Hurdles Keep Street Drugs Out of Medicine Chest

The MDMA study, which involved 21 patients and began four years ago, took years of planning. Although Mithoefer is affiliated with the University of South Carolina, the study was conducted at his private clinic and funded by a nonprofit group. After the DEA stalled approval for the research, he says, the university balked from sponsoring a study involving a controversial and otherwise illegal substance.

But MDMA is not the only drug that has spent time both on the street and in the laboratory.

MDMA, or methylenedioxymethamphetamine, has its roots in the medical community. It was developed and used surreptitiously by psychiatrists in the 1970s. If it was one day to return to the medicine chest, it would follow a long line of other drugs that remain illegal in one form but legal in another.

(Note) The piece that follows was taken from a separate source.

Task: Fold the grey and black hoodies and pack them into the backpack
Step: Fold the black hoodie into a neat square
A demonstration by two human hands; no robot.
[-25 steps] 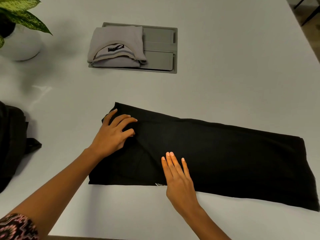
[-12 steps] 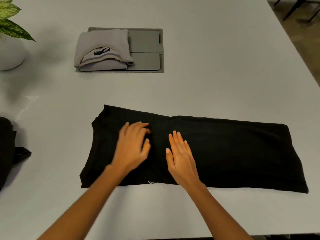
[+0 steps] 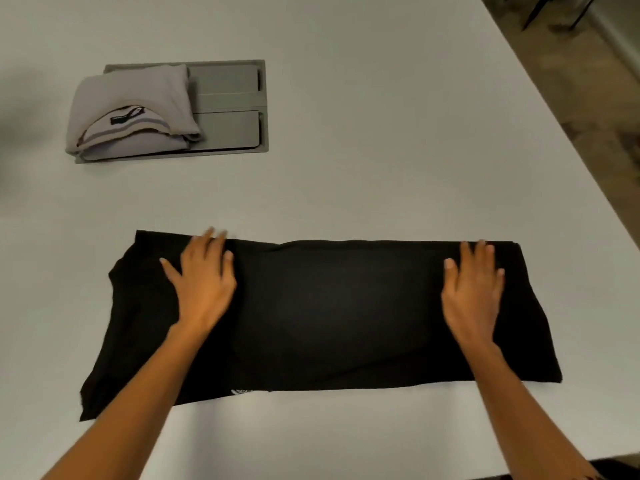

"If you look back over the history of many so-called 'street drugs,' many have origins in well-intentioned and scientifically sound theories for use in medicine and more noble purposes than just getting high," said Paul L. Doering, a pharmacology professor and director of the University of Florida's Drug Information and Pharmacy Resource Center.

"The distinction between illegal and legal is tenuous," he said. "The door swings in both directions. These drugs have to replace their tie-dye shirts with lab coats."

Though marijuana cigarettes are sold for medicinal purposes in some states, the drug remains technically illegal in federal law in all but one form.

Sold under the name Marinol, THC (the active ingredient in marijuana) is prescribed as an appetite stimulant to treat nausea in cancer patients receiving chemotherapy and weight loss in AIDS patients.

The popular and legal drug Adderall, which is given to children with attention-deficit disorder, is just one carbon molecule away from being the popular illegal drug methamphetamine.

Cocaine, a local anesthetic like Novocain, has the added benefit of restricting blood vessels to stop bleeding. It is regularly used in its liquid form in emergency rooms and in facial surgery.

The "date-rape" drug GHB is classified as a Schedule 1 drug and is illegal if possessed with the intention of drugging someone in a bar, but is classified as a Schedule 3 drug when prescribed as Xyrem for use in the treatment of narcolepsy.

Beyond just governmental bureaucracy, Doering and others say, other barriers remain in the way of conducting medical research on illegal drugs.

"There are several factors keeping these drugs out of the lab," he said. "The main challenge is overcoming their bad reputations and convincing the research community that under the right circumstances -- under evaluation and regulation -- these drugs can be tamed to help humankind."

In addition to government regulation and the drugs' bad reputations, an inability to patent and, therefore, make money off these substances also stall research.

Raw marijuana, literally a weed, cannot be patented and neither can a drug discovered decades ago like LSD.

Salvia divinorum, a hallucinogenic, is perhaps the newest plant to be recognized for both its recreational and potential medical uses.

Still legal in most states, the drug is under review by the DEA to determine whether it should be criminalized.

If it is declared illegal before scientists get a chance to begin research, some fear that the drug will face the same challenges of other illegal substances with medicinal potential.